NeuroEngineering And Medical Robotics Laboratory, Department Electronics, Information and Bioengineering, Politecnico di Milano Milano, Italy.
NeuroEngineering And Medical Robotics Laboratory, Department Electronics, Information and Bioengineering, Politecnico di Milano Milano, Italy ; Brain Connectivity Center, IRCCS Istituto Neurologico Nazionale C. Mondino Pavia, Italy.
Front Comput Neurosci. 2015 Feb 25;9:24. doi: 10.3389/fncom.2015.00024. eCollection 2015.

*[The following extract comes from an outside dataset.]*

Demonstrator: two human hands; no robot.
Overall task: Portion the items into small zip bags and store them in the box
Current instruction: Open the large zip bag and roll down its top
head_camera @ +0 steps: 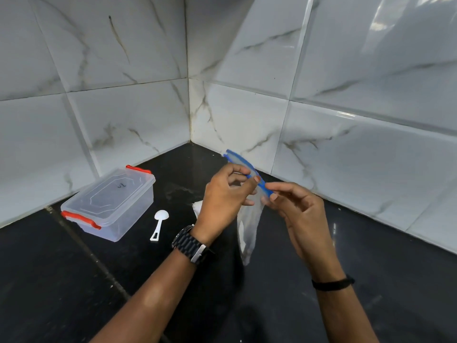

The cerebellum plays a crucial role in motor learning and it acts as a predictive controller. Modeling it and embedding it into sensorimotor tasks allows us to create functional links between plasticity mechanisms, neural circuits and behavioral learning. Moreover, if applied to real-time control of a neurorobot, the cerebellar model has to deal with a real noisy and changing environment, thus showing its robustness and effectiveness in learning. A biologically inspired cerebellar model with distributed plasticity, both at cortical and nuclear sites, has been used. Two cerebellum-mediated paradigms have been designed: an associative Pavlovian task and a vestibulo-ocular reflex, with multiple sessions of acquisition and extinction and with different stimuli and perturbation patterns. The cerebellar controller succeeded to generate conditioned responses and finely tuned eye movement compensation, thus reproducing human-like behaviors. Through a productive plasticity transfer from cortical to nuclear sites, the distributed cerebellar controller showed in both tasks the capability to optimize learning on multiple time-scales, to store motor memory and to effectively adapt to dynamic ranges of stimuli.
小脑在运动学习中起着至关重要的作用,它充当预测控制器。对其进行建模并将其嵌入到感觉运动任务中,可以在可塑性机制、神经回路和行为学习之间建立功能联系。此外,如果将小脑模型应用于神经机器人的实时控制,它必须应对真实的嘈杂和不断变化的环境,从而展示其在学习中的鲁棒性和有效性。使用了具有分布可塑性的生物启发式小脑模型,既有皮质部位的可塑性,也有核部位的可塑性。设计了两个小脑介导的范式:一个是联想式巴甫洛夫任务,一个是前庭眼反射,具有多次获取和消退阶段,以及不同的刺激和扰动模式。小脑控制器成功地产生了条件反应和精细的眼球运动补偿,从而再现了类似人类的行为。通过从皮质到核部位的有效可塑性转移,分布式小脑控制器在这两个任务中都表现出了在多个时间尺度上优化学习、存储运动记忆和有效适应刺激动态范围的能力。